On Wed, Apr 15, 2015 at 8:06 AM, Neil Girdhar <mistersh...@gmail.com> wrote:
> You got it. I remember this from when I worked at Google and we would > process (many many) logs. With enough bins, the approximation is still > really close. It's great if you want to make an automatic plot of data. > Calling numpy.partition a hundred times is probably slower than calling P^2 > with n=100 bins. I don't think it does O(n) computations per point. I > think it's more like O(log(n)). > Looking at it again, it probably is O(n) after all: it does a binary search, which is O(log n), but it then goes on to update all the n bin counters and estimations, so O(n) I'm afraid.
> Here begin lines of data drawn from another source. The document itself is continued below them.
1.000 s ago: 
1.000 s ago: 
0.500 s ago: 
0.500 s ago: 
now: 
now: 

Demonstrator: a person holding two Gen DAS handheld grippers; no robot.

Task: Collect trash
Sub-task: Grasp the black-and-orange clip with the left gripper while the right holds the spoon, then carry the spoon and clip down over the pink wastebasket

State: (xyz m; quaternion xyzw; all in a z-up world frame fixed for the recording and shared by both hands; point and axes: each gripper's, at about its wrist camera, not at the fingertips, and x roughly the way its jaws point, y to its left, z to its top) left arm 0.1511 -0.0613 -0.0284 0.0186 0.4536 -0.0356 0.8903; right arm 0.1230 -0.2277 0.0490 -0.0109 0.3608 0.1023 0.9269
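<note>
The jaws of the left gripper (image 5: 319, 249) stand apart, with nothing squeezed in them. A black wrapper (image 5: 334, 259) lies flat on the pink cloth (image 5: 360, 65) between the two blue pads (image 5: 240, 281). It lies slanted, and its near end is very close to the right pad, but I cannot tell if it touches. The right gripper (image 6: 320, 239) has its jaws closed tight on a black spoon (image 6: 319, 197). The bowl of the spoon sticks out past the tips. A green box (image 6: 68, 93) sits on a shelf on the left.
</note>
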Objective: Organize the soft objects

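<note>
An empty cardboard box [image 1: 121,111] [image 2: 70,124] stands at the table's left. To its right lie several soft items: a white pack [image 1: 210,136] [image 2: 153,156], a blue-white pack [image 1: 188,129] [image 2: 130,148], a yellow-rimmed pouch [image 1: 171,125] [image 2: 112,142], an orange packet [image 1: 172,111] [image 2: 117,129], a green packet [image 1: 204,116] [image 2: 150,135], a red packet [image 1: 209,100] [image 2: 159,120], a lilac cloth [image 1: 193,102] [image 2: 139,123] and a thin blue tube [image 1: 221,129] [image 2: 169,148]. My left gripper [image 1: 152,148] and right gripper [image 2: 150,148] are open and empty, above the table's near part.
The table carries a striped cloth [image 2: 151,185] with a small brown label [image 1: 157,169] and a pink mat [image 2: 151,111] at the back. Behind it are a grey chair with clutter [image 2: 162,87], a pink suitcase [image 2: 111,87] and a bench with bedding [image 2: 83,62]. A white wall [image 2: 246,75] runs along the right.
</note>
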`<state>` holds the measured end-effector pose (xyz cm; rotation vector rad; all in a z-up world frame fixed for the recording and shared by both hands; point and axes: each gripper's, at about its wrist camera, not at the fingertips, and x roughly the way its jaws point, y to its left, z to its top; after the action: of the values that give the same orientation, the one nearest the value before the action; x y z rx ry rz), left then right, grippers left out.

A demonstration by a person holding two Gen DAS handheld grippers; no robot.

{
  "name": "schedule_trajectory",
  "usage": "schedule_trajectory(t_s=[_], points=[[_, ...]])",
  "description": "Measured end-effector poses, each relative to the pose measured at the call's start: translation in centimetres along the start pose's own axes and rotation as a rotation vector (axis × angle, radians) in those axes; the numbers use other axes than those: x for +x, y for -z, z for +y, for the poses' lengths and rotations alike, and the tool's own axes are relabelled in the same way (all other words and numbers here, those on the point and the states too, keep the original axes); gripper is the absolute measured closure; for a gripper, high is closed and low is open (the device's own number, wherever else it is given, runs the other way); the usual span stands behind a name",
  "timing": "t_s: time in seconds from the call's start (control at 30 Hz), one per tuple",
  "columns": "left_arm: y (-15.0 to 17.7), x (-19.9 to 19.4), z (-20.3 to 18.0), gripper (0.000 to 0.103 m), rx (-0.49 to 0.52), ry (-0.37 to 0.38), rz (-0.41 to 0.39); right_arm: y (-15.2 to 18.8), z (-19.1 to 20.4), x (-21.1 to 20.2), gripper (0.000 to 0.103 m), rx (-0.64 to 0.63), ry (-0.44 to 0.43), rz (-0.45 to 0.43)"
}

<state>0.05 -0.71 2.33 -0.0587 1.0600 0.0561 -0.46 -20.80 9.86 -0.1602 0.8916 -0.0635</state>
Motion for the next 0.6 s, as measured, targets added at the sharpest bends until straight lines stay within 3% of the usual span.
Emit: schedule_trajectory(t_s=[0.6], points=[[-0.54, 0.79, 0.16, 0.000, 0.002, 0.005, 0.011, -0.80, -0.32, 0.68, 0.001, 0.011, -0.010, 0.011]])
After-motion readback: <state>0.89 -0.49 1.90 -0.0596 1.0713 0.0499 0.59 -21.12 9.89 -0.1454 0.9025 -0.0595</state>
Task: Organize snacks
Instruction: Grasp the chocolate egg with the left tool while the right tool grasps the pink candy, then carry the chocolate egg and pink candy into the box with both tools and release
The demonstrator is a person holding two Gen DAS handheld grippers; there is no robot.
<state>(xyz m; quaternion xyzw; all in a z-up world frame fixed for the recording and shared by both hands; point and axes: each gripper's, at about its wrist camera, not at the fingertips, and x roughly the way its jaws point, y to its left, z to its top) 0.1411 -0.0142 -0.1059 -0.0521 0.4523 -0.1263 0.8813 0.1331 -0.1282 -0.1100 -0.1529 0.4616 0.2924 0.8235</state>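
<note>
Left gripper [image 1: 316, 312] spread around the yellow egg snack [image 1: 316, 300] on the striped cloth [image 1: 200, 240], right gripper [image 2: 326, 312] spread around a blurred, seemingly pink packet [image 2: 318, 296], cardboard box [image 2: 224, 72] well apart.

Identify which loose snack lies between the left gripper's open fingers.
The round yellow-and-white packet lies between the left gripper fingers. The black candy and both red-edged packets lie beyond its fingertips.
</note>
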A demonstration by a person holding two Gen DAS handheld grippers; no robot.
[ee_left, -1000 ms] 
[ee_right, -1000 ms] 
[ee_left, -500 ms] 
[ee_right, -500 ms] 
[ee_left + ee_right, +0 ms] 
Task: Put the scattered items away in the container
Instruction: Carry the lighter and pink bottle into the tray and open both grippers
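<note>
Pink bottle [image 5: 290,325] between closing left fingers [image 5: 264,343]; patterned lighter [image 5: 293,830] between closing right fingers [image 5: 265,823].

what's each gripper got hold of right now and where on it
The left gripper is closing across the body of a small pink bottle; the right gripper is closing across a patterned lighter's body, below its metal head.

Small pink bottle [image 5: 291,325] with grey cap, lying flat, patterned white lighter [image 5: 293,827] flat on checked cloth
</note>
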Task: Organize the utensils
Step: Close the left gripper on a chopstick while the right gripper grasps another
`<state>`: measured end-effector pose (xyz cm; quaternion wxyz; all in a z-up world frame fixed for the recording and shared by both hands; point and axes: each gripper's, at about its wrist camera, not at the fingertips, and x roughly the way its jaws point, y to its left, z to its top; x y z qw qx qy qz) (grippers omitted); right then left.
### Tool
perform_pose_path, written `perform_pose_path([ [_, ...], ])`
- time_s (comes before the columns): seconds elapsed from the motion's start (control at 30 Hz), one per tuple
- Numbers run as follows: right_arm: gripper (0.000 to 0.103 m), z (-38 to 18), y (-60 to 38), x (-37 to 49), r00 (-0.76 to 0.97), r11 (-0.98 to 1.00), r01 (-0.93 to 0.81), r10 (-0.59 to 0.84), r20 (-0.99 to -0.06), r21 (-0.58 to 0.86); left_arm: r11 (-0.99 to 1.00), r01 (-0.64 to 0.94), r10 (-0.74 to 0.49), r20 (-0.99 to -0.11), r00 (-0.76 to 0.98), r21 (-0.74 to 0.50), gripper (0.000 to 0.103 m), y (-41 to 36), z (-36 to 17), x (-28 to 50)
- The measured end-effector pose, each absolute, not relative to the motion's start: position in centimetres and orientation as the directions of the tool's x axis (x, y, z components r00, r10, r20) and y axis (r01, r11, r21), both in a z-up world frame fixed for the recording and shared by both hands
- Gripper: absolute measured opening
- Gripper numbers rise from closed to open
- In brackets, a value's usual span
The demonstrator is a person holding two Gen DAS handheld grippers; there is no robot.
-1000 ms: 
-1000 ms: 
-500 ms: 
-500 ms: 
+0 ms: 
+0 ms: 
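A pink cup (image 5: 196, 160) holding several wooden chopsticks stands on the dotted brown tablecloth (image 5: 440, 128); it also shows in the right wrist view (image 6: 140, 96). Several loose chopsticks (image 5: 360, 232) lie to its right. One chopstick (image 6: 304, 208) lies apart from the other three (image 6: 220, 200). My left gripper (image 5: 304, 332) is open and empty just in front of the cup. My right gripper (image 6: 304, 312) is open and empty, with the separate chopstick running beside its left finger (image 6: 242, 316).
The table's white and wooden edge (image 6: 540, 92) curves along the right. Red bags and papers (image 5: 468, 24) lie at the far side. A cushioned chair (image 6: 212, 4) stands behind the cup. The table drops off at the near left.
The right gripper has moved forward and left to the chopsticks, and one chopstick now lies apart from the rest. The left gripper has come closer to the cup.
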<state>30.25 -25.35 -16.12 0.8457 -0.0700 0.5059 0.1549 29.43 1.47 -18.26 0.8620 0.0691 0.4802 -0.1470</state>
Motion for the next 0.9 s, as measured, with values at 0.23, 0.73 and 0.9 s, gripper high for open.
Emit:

So there is no algorithmic advantage over partition/percentile: if there are m samples and n bins, P-2 that O(n) m times, while partition does O(m) n times, so both end up being O(m n). It seems to me that the big thing of P^2 is not having to hold the full dataset in memory. Online statistics (is that the name for this?), even if only estimations, is a cool thing, but I am not sure numpy is the place for them. That's not to say that we couldn't eventually have P^2 implemented for histogram, but I would start off with a partition based one. Would SciPy have a place for online statistics? Perhaps there's room for yet another scikit? Jaime -- (\__/) ( O.o) ( > <) Este es Conejo. Copia a Conejo en tu firma y ayúdale en sus planes de dominación mundial.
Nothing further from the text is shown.